JAKARTA –Sebanyak 43 karyawan PSSI yang baru saja terkena Pemutusan Hubungan Kerja (PHK) dengan janji akan mendapatkan pesangon yang layak, kini tengah menghadapi masalah serius terkait hak mereka atas iuran BPJS Ketenagakerjaan.
Hingga kini, iuran tersebut masih tertunggak sejak terakhir kali dibayar pada Desember 2021. Kondisi ini memunculkan keresahan di kalangan mantan karyawan PSSI, yang merasa tidak hanya hak mereka atas pesangon yang dipertanyakan, tetapi juga jaminan sosial yang seharusnya mereka terima.
Sebanyak 112 karyawan PSSI, termasuk mereka yang baru di-PHK, masih menghadapi ketidakpastian terkait iuran BPJS mereka yang belum dibayarkan sejak 1 November 2021. Situasi ini menjadi perhatian serius, terutama bagi Eko Rahmawanto, Direktur Media PSSI, yang menyuarakan kekhawatiran mendalam atas kondisi ini.
BACA JUGA:
Menurut aturan yang berlaku, perusahaan yang tidak membayar iuran BPJS karyawan dapat dikenakan sanksi, mulai dari teguran tertulis, denda, hingga tidak mendapatkan pelayanan publik. Bahkan, ada ancaman hukuman penjara maksimal delapan tahun jika perusahaan memotong upah pekerja untuk iuran BPJS tetapi tidak menyetorkannya, sesuai dengan Pasal 374 Kitab Undang-Undang Hukum Pidana (KUHP) yang mengatur penggelapan dalam hubungan kerja.
BPJS Ketenagakerjaan sendiri memiliki wewenang untuk melakukan penagihan kepada perusahaan yang tidak membayar iuran.
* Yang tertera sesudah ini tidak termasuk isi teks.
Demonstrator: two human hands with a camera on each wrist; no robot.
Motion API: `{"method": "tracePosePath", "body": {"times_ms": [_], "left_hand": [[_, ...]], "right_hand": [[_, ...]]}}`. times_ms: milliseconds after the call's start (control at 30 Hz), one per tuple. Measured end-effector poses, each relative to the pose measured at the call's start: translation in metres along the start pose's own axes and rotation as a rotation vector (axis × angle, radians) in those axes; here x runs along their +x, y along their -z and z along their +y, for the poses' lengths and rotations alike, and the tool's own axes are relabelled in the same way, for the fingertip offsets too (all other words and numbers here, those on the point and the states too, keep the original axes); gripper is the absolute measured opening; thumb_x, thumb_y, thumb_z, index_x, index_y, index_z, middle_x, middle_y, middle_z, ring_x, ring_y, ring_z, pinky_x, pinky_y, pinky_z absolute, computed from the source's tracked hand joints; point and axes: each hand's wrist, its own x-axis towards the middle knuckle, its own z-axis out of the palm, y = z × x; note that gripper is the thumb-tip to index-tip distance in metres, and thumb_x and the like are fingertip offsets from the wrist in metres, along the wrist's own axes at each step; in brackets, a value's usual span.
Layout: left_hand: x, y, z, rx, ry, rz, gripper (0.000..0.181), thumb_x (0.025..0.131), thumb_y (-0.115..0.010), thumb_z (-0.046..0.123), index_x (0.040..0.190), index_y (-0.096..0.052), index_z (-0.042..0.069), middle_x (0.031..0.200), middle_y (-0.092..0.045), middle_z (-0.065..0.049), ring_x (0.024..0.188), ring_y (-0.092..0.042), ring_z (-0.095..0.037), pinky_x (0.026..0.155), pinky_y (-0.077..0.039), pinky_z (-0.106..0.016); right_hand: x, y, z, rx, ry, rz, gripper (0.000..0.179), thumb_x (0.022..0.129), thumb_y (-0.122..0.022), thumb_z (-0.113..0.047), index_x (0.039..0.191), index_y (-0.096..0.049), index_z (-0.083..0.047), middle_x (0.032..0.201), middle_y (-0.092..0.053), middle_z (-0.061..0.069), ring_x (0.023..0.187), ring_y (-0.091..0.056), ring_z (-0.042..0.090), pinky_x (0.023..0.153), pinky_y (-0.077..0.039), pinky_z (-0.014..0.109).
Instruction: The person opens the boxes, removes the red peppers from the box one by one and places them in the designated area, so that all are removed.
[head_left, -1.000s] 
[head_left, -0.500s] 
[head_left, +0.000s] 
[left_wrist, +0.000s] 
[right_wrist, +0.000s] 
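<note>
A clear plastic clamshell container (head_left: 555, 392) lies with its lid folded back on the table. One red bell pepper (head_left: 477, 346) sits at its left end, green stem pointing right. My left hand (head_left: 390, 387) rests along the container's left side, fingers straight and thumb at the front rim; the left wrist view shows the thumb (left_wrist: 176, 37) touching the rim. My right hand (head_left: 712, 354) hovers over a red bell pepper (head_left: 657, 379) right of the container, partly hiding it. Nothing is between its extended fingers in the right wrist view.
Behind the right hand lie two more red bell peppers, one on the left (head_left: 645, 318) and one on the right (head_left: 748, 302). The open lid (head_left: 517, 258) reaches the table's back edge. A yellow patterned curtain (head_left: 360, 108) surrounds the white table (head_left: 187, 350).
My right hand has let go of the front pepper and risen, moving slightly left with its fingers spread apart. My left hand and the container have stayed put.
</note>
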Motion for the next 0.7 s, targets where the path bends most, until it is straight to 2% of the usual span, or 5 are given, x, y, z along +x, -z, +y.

Namun, hingga saat ini, nasib 112 karyawan PSSI masih terkatung-katung, menunggu kejelasan dari manajemen PSSI terkait hak mereka.
Arya Sinulingga, anggota Komite Eksekutif PSSI, dan Yunus Nusi, Sekjen PSSI, sudah dihubungi oleh VOI untuk memberikan klarifikasi terkait kasus ini, namun hingga berita ini diturunkan, mereka belum memberikan jawaban atau tanggapan resmi.